Required work ->
Only lines with the string "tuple" matter here; gather them from the material below.

* * * * * * *

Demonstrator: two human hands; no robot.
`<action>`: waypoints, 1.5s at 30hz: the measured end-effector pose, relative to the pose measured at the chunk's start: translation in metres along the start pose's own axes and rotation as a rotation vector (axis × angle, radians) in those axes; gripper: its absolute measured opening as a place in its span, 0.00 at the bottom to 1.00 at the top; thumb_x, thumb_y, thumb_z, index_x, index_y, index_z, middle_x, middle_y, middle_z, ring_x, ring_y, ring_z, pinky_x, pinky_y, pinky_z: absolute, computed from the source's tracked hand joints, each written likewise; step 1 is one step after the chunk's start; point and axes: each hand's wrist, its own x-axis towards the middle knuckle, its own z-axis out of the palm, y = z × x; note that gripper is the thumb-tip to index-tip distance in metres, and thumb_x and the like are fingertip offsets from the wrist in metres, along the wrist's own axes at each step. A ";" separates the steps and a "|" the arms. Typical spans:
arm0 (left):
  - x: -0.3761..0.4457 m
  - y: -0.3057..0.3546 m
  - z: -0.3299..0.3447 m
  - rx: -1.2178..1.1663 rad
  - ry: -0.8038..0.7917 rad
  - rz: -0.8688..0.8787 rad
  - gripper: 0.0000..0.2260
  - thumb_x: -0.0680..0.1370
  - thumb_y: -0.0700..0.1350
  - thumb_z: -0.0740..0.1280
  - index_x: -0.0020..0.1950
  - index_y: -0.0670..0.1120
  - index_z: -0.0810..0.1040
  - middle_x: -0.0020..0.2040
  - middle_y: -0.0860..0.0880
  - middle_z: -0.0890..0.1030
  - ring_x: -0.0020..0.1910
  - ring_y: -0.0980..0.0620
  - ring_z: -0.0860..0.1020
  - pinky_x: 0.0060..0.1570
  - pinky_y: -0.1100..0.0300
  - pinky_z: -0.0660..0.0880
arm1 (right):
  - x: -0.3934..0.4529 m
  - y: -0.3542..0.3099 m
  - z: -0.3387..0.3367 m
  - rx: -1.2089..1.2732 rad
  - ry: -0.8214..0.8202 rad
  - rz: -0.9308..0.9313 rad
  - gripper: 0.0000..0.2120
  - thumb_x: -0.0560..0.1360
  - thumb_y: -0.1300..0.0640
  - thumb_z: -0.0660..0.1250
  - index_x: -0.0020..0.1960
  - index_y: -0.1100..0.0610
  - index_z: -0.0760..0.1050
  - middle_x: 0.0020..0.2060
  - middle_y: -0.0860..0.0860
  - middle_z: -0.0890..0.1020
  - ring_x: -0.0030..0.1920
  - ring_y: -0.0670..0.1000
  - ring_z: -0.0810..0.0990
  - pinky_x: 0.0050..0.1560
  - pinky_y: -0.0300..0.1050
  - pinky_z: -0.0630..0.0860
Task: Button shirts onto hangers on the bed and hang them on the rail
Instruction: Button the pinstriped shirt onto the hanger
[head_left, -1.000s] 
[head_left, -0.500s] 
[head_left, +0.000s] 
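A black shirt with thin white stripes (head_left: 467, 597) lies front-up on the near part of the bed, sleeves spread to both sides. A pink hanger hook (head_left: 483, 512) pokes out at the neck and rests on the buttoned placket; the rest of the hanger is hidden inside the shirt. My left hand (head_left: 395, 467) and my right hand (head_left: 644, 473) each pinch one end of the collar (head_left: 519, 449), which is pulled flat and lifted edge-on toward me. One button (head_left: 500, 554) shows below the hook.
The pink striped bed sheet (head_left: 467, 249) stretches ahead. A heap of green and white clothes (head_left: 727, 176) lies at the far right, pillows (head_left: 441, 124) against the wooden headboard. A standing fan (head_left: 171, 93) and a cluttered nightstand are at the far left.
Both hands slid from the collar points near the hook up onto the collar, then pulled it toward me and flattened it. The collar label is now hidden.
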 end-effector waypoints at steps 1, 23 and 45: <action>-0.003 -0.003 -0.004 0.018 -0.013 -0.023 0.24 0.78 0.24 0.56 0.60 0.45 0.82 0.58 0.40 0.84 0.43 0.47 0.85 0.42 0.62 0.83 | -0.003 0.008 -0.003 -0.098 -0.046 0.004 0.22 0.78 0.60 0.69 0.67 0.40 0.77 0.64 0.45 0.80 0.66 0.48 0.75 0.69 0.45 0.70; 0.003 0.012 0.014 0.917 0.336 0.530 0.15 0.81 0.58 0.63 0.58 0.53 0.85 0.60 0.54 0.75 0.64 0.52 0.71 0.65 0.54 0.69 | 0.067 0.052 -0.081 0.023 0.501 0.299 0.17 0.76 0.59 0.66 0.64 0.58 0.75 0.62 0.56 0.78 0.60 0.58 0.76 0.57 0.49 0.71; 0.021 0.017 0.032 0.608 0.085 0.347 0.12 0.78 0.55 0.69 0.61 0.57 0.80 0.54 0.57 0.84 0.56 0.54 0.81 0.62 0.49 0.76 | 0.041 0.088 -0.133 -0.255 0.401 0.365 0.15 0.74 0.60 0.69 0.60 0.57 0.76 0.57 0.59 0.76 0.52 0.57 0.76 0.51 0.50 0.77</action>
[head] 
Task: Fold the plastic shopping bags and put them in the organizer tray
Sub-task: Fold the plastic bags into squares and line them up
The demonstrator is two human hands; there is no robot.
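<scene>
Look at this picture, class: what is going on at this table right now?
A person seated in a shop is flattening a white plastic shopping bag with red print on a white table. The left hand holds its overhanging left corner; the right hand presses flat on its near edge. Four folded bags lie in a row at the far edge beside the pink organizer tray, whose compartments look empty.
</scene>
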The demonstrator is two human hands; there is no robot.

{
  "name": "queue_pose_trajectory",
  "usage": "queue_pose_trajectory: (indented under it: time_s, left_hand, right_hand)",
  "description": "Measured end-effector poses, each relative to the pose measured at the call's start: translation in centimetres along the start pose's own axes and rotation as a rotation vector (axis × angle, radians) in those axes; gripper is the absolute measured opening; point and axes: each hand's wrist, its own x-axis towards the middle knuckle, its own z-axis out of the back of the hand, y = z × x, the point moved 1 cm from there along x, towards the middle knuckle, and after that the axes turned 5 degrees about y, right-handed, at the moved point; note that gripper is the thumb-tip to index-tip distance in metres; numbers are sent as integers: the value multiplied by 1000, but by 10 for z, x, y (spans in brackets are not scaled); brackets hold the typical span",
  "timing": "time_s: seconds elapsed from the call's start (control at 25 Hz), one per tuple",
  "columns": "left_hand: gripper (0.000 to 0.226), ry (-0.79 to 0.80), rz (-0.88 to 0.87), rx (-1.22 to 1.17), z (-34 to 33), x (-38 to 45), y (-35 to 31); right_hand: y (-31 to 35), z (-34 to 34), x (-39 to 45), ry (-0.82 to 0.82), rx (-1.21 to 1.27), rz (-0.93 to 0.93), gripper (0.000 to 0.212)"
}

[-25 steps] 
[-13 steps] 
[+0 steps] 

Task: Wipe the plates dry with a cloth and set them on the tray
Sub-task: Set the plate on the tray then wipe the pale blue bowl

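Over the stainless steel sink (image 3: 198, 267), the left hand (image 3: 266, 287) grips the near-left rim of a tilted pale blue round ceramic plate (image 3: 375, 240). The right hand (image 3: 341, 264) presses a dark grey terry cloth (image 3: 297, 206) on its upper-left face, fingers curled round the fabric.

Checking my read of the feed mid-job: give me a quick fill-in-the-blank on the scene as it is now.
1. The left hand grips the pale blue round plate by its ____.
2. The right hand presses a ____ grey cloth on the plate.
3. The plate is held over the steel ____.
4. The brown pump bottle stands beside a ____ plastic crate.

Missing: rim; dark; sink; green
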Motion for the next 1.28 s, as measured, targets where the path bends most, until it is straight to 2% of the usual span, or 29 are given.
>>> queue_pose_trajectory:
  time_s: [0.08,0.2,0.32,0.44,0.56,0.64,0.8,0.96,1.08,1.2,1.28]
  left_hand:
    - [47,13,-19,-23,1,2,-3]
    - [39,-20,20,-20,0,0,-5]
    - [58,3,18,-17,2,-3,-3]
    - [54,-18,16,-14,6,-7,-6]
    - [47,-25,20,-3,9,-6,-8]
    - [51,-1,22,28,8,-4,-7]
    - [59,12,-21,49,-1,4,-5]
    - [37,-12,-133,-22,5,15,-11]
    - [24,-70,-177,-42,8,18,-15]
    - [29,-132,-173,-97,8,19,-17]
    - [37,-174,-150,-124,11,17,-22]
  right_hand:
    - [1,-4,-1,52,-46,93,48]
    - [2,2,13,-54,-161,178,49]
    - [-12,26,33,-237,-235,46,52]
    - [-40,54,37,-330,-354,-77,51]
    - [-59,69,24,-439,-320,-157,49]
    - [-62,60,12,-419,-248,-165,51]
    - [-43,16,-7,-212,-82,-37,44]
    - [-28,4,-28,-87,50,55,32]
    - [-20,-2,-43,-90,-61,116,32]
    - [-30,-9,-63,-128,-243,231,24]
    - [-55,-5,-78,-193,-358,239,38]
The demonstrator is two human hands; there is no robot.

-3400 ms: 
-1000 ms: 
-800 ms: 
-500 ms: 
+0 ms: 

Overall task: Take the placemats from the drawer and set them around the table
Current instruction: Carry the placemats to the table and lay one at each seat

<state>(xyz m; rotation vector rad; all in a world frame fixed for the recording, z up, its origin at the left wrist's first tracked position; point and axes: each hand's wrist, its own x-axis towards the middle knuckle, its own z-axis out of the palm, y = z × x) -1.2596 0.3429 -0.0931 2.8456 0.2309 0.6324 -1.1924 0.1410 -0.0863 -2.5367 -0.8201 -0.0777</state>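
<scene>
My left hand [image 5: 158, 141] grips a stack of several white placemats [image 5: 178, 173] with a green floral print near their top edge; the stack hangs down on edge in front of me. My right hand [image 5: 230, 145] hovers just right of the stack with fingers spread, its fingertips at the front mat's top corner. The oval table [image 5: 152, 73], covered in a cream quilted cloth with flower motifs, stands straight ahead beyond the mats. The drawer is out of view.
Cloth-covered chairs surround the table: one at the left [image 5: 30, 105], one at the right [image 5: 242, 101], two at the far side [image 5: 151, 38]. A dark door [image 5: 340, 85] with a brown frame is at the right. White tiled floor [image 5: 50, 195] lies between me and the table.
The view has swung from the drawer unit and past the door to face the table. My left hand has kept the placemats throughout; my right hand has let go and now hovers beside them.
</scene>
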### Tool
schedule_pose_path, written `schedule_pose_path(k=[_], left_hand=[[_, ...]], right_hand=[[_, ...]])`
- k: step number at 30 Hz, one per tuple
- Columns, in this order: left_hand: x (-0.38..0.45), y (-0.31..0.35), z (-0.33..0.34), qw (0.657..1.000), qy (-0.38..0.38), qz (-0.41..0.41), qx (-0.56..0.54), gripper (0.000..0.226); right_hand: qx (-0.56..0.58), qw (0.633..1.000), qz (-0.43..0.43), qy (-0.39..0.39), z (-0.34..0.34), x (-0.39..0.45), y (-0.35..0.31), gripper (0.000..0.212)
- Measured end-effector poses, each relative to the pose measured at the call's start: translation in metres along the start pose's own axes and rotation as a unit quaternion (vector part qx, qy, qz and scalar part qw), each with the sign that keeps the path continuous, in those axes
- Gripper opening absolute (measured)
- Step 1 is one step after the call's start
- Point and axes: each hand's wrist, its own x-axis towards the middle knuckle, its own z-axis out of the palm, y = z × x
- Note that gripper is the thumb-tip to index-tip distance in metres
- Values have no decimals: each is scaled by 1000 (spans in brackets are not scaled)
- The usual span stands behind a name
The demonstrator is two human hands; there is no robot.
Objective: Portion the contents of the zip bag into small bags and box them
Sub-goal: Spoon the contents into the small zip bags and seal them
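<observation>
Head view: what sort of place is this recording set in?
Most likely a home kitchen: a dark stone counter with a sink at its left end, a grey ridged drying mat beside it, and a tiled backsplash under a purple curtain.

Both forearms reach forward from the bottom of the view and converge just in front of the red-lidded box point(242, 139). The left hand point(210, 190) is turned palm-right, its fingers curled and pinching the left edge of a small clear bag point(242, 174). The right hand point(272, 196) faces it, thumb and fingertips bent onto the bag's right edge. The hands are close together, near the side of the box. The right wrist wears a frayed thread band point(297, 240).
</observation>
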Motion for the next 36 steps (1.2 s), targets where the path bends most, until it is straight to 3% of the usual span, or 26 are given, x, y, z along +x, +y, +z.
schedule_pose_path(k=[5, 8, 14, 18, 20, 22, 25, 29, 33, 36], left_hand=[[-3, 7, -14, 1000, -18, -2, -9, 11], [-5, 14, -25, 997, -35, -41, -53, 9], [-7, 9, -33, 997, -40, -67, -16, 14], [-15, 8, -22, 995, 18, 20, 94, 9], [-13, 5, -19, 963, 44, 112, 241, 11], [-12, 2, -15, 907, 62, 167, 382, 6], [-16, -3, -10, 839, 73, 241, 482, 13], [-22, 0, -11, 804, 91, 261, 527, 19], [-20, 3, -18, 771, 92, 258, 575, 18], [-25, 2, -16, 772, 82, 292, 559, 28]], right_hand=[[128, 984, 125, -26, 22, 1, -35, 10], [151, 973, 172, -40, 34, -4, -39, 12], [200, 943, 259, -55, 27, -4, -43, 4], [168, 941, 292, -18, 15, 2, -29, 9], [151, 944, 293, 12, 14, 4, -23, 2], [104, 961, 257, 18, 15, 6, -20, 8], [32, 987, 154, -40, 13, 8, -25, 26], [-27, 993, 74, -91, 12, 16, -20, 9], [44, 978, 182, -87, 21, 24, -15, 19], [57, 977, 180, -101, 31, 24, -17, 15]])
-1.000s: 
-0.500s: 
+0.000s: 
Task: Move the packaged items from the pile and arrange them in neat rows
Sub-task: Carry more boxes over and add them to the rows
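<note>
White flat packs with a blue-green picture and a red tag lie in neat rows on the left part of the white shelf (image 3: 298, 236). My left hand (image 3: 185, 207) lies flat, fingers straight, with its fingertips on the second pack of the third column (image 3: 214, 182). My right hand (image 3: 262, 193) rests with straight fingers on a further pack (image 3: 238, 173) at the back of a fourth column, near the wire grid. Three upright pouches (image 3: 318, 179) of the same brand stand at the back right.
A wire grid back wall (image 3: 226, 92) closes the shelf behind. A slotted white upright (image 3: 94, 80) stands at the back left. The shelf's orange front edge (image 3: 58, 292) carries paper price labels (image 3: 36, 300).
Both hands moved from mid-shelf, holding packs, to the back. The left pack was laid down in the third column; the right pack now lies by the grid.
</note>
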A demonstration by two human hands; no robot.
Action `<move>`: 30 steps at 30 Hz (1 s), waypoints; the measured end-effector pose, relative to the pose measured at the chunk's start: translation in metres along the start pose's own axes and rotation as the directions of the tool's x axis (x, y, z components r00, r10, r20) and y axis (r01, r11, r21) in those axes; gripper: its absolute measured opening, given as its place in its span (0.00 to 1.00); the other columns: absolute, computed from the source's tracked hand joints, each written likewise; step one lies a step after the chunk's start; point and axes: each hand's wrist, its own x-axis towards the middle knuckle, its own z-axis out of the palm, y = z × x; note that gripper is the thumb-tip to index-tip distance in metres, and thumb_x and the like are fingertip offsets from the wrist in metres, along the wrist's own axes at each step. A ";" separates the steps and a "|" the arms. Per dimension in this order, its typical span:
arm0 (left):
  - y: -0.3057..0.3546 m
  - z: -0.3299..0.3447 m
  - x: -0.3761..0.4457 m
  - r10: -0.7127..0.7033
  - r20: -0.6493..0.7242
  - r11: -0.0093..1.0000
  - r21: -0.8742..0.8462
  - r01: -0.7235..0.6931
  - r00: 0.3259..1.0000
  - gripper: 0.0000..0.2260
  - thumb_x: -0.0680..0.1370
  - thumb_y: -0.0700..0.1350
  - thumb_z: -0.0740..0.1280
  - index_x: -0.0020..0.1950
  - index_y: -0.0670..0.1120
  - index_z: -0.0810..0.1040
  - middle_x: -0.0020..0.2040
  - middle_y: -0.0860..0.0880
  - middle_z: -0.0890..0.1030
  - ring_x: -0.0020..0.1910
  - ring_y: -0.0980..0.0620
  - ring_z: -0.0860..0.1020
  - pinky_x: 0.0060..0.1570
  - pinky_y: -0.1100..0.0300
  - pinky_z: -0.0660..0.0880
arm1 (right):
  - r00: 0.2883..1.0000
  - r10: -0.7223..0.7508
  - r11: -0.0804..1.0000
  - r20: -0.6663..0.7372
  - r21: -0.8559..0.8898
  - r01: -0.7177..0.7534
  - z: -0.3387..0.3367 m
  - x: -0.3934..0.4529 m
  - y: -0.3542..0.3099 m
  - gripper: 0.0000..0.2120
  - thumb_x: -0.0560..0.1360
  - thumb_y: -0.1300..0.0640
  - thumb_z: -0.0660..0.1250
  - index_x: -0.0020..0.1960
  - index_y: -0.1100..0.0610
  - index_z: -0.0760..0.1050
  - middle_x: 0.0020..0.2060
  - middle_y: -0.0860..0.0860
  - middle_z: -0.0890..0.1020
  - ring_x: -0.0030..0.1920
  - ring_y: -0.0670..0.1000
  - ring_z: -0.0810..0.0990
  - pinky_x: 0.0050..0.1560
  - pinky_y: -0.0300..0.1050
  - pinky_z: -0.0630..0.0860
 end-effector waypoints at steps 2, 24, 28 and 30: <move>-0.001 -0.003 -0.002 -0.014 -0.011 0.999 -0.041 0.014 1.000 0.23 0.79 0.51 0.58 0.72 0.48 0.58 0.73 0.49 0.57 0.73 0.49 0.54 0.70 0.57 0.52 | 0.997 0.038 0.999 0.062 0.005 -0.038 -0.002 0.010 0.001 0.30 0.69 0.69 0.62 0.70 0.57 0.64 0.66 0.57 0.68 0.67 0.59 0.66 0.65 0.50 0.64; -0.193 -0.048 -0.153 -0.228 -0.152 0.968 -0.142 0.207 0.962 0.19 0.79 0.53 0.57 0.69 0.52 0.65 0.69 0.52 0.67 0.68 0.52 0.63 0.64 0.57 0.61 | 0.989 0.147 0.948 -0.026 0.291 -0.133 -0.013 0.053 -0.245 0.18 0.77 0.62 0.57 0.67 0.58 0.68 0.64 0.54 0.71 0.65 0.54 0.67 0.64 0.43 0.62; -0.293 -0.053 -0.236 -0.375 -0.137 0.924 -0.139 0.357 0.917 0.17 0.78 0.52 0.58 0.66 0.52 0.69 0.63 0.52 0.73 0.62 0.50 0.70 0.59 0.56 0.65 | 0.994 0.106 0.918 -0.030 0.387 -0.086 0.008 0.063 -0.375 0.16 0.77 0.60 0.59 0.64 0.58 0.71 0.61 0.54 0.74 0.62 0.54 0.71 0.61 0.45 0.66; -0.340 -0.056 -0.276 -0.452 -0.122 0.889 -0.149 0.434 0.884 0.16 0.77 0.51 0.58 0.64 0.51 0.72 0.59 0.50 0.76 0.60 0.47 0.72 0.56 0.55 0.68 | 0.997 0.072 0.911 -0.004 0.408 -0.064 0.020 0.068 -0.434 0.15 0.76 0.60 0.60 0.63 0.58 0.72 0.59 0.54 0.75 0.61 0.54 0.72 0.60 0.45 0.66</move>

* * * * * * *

Response below ->
  "timing": "time_s: seconds elapsed from the call's start (control at 25 Hz), one per tuple",
- k: step number at 30 Hz, one per tuple

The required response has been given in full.